Everything in the listing should be set down exactly, apart from the pictures.

------------------------------

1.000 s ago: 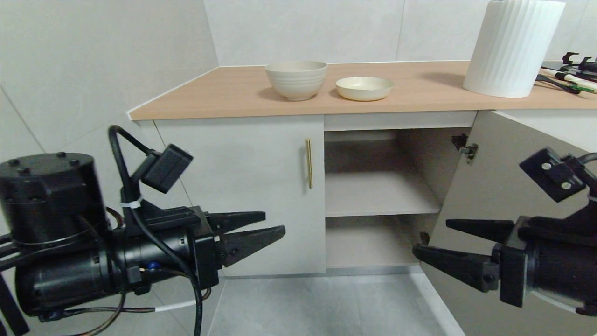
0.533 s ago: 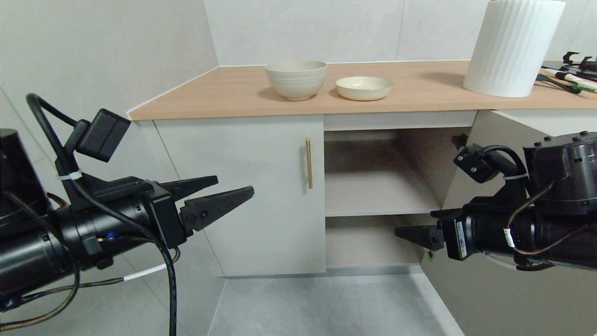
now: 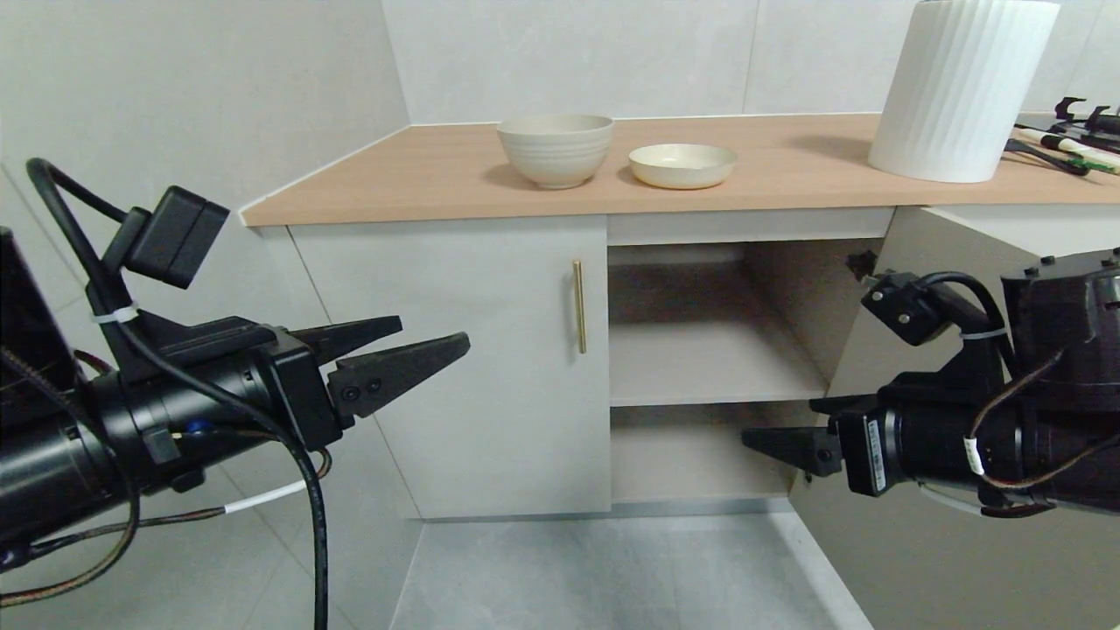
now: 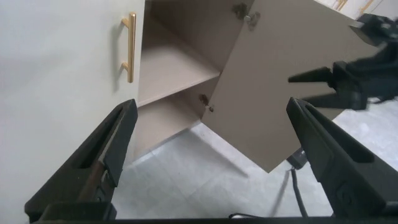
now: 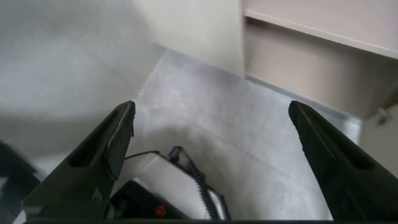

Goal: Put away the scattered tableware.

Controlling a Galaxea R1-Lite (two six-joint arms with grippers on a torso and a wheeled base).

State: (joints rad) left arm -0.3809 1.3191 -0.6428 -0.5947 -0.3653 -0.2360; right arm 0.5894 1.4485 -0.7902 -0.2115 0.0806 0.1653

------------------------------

Expected answer —
1.000 s ago: 
0.533 s ago: 
now: 
now: 
now: 

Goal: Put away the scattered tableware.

Controlling a Galaxea R1-Lite (two six-joint arms with grippers on a torso and a wheeled base).

State: (joints rad) left arm -0.3809 1.3191 -0.6428 -0.5947 -0.3653 -0.2360; right arm 0.5894 1.4485 -0.7902 -0.2115 0.0806 0.1653

The answer to this exercise is complete.